▶ [WHAT THIS TASK INVOLVES]: Nothing outside the stretch is wanted. Repeat exactly the lines of the listing below from the one that contains "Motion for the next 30" through the one that contains "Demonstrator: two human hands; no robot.", both ends included.

□ □ □ □

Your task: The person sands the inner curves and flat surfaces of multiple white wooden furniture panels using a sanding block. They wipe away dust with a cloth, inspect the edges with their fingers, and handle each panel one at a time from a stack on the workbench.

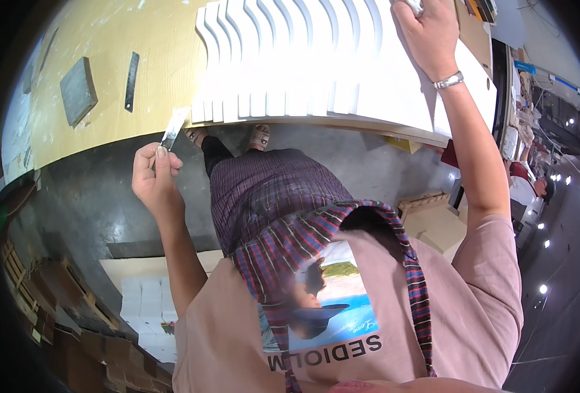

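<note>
1. Farthest left, beyond the left fingers, a grey block (78,90) lies on the yellow table (165,39); no writing can be made out on it.
2. Nearer the left fingers, still beyond them and slightly left, lies a narrow dark bar (131,82) with a small hole at its near end.
3. The left fingers (163,162) are closed in a pinch around a thin flat tool (173,126); its grip end is hidden in them. Its bright blade points away from them toward the table edge; contact there cannot be told.
4. Right of and beyond the left fingers, curved white strips (283,65) stand in a row, glare washing out their borders.
5. Between the two hands, nearer the body, the pink shirt (395,308) bears a picture, dark capitals and small pale script, upside down.
6. The right fingers (408,16), past the row's right part, curl around a whitish item (416,6); the upper edge cuts it off, leaving its kind unclear.
</note>
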`<state>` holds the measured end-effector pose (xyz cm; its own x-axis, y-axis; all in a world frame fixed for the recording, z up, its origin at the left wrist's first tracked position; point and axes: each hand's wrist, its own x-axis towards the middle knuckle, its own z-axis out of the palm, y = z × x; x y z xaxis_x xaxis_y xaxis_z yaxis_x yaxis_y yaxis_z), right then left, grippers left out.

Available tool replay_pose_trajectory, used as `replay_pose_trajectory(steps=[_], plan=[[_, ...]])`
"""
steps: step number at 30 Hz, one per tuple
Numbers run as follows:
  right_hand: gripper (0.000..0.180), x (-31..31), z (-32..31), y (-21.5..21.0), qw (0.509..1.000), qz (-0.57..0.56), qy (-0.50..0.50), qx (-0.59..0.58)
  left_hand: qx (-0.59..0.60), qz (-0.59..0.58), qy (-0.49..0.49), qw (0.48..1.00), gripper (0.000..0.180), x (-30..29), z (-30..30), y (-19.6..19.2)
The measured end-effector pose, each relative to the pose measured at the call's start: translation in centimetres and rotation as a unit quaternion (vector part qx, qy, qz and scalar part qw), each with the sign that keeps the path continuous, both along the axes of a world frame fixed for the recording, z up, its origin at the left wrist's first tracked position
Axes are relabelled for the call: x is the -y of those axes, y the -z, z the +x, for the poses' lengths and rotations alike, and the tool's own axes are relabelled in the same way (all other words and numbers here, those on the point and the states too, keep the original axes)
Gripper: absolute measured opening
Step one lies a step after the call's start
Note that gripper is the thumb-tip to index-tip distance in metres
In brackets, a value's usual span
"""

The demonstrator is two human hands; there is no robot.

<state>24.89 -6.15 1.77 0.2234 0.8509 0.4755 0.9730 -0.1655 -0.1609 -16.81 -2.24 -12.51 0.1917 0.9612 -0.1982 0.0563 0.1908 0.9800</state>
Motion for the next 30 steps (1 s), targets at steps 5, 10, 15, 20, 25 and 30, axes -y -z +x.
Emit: replay_pose_trajectory(steps=[5,10,15,20,25,30], plan=[[0.026,0.2,0.1,0.3,1.0,0.003,0.008,-0.007,0.061,0.026,0.119,0.991,0.004,1.0,3.7,-4.7],[0.025,0.2,0.3,0.2,1.0,-0.003,0.019,0.001,0.032,0.041,0.191,0.98,0.002,1.5,7.9,-7.3],[0.026,0.1,0.1,0.2,1.0,0.01,0.01,-0.01,0.042,0.051,0.186,0.98,0.006,1.4,8.5,-6.8],[0.026,0.2,0.1,0.0,1.0,0.006,0.024,-0.014,0.134,-0.039,0.125,0.982,0.013,1.0,7.9,-6.6],[0.025,0.2,-0.1,-0.4,0.999,0.016,0.025,-0.012,0.178,-0.098,0.09,0.975,0.018,-0.4,6.6,-7.6],[0.026,0.6,0.2,-0.3,0.999,0.004,0.036,-0.001,0.215,-0.123,0.059,0.967,0.015,-2.6,5.7,-7.7]])
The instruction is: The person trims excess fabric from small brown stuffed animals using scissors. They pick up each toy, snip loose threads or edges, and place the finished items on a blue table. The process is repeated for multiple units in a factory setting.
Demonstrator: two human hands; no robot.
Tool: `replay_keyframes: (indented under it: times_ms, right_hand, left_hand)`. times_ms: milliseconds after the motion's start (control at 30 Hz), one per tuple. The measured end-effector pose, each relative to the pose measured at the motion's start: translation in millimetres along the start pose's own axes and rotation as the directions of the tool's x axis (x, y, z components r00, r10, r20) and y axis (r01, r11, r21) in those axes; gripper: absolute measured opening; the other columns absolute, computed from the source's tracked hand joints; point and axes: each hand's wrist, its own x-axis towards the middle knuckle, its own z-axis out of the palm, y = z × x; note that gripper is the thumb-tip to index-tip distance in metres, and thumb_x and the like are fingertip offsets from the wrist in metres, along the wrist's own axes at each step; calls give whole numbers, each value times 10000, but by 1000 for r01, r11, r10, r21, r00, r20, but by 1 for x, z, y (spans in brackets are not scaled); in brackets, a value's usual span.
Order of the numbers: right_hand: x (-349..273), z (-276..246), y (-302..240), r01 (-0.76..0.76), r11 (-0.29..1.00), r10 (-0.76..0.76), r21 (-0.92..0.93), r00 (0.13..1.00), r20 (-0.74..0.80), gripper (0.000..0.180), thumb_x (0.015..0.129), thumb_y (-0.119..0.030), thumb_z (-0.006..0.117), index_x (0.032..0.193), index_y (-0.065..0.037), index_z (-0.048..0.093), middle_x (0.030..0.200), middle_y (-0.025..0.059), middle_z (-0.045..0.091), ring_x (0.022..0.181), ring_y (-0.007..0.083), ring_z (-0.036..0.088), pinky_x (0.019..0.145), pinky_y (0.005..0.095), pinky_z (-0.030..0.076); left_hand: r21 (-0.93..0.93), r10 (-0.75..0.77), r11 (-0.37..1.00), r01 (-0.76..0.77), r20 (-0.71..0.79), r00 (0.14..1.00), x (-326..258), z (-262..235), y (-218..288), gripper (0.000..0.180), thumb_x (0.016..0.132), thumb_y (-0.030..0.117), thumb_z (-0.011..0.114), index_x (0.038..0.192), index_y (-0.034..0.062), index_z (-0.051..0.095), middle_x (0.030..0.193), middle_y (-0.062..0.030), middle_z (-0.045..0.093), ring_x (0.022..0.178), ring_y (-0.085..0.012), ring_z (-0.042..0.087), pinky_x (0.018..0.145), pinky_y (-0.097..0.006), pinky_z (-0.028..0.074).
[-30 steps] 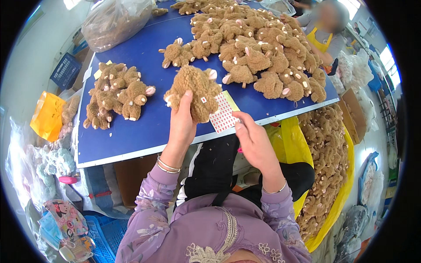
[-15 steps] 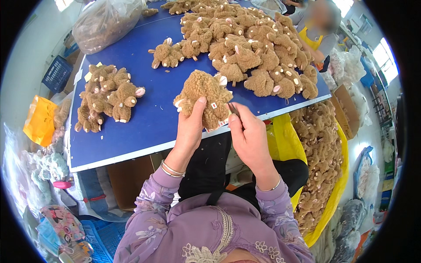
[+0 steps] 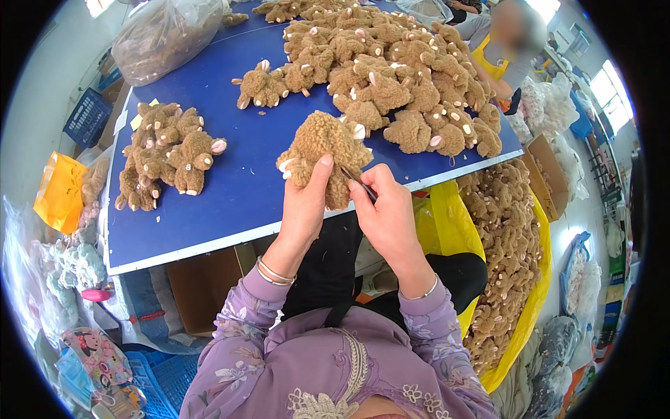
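Lighting is bright and diffuse, with the right-hand window (image 3: 611, 91) overexposed, highlights on the clear plastic bag (image 3: 164, 42), shade beneath the blue-topped table (image 3: 230, 209), its front edge bowed by fisheye distortion, corners black, and a co-worker's head (image 3: 518, 28) blurred.

Fingers of your left hand (image 3: 304, 206) are hidden behind the brown plush toy (image 3: 321, 143). Whether the tips of your dark tweezers (image 3: 368, 190) grip anything is too small to tell. The co-worker's head (image 3: 516, 29) is blurred; the view's top edge cuts off the clear plastic bag (image 3: 164, 42).
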Motion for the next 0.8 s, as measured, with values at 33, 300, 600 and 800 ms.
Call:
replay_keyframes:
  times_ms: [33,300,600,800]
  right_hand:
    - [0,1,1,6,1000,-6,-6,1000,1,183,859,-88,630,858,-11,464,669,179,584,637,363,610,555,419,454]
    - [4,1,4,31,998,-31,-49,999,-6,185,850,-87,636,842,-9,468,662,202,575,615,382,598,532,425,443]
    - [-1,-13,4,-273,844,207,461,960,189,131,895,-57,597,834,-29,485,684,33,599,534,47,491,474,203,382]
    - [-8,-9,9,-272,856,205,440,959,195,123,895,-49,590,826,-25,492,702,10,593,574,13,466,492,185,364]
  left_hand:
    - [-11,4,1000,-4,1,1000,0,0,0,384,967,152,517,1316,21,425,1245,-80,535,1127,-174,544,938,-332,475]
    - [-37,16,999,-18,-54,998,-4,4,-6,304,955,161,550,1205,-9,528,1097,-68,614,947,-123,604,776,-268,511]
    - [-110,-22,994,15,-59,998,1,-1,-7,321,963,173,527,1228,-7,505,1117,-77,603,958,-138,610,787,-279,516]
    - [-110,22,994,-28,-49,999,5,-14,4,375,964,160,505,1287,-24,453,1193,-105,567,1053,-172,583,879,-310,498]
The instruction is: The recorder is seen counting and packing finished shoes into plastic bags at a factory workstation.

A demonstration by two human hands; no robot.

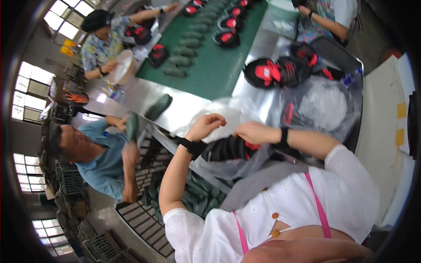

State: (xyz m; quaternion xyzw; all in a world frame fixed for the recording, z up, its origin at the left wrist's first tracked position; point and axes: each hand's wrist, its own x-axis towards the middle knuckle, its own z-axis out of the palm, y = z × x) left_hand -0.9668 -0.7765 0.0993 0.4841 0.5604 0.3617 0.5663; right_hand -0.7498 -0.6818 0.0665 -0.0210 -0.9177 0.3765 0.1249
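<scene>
Nearest: a person in a white buttoned top with pink straps, both forearms raised over a steel bench (258, 48).

Left hand (205, 126): black wristband, fingers curled together and pinching the upper edge of a clear plastic bag (228, 115).

Right hand (255, 132): black wristband, fingers closed on the same bag just beside the left hand. Below both hands, a black shoe with red trim (230, 150) sits partly inside the bag, at the near edge of the bench.

Just beyond, to the right: a heap of clear plastic bags (324, 105), one showing a red and black shoe inside.

Behind the heap: a pair of black and red shoes (280, 72) lying on the bench, touching each other.

Left of the bench, lower down: a person in a blue shirt (103, 166) holding a dark green shoe last (131, 126); racks of similar lasts (197, 197) beneath.

Farther: a green conveyor belt (219, 65) carrying a row of dark green lasts (186, 50) and more black and red shoes (226, 38).

Far left: a person in a patterned shirt (103, 46) holding a pale round object. Far right: another person's forearm at the belt's end.
</scene>
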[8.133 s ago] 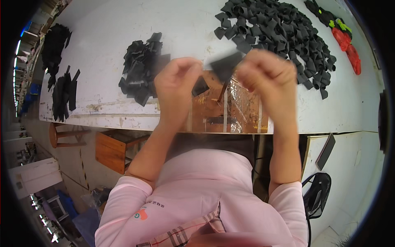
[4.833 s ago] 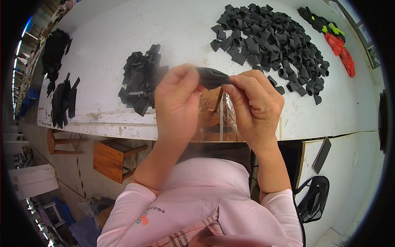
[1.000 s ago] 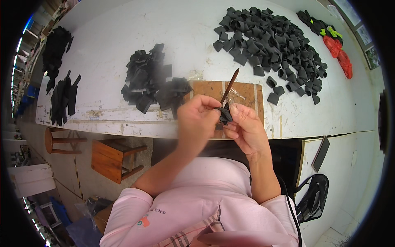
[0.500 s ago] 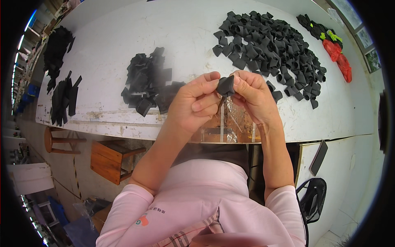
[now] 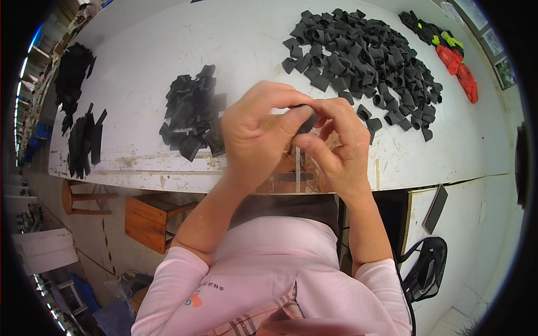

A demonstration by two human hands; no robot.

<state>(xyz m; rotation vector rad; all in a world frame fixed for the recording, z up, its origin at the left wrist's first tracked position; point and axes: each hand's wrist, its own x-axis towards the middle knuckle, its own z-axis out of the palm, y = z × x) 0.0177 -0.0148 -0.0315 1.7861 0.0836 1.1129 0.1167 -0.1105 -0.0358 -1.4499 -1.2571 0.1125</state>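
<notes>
A small black folded piece of fabric (image 5: 306, 121) is held above the table's front edge. My left hand (image 5: 255, 131) pinches it, thumb pressed on its face and fingers curled behind. From the other side my right hand (image 5: 343, 143) has its curled fingers and thumb at the piece's edge. Much of the fabric is covered by my fingers. Left of my hands lies a pile of flat black fabric pieces (image 5: 188, 106). Beyond my right hand spreads a large heap of folded black fabric loops (image 5: 364, 56).
Black strips (image 5: 84, 143) and a dark fabric stack (image 5: 73, 78) lie at the white table's (image 5: 134, 73) left end. Red plastic bags (image 5: 457, 70) sit far right. Below the edge are a wooden stool (image 5: 147, 221) and a black bag (image 5: 427, 269).
Both hands have turned about the black fabric piece. My left thumb now lies across it, and my right hand has shifted slightly left and down. The view has moved a little.
</notes>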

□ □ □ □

▶ [ANSWER SECTION]:
Motion for the next 30 steps (1 s), targets at steps 5, 10, 15, 20, 25 and 30, axes -y -z +x.
Emit: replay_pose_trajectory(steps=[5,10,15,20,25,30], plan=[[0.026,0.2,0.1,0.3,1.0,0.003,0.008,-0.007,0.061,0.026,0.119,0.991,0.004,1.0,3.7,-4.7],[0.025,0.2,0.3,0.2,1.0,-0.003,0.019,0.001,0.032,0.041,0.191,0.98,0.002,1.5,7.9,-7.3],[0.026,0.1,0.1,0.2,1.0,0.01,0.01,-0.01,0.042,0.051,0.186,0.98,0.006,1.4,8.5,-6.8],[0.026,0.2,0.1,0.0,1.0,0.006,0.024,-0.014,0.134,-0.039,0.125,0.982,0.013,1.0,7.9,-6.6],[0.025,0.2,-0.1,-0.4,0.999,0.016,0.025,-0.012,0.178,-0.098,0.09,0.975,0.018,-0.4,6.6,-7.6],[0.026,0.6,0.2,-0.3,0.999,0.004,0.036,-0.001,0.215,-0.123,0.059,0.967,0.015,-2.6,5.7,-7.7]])
The instruction is: The person trims excess fabric from small brown stuffed animals using scissors. They pick up each toy, snip loose threads or edges, and place the finished items on a blue table. The process is repeated for multiple units in a factory setting.
Demonstrator: two human hands; no robot.

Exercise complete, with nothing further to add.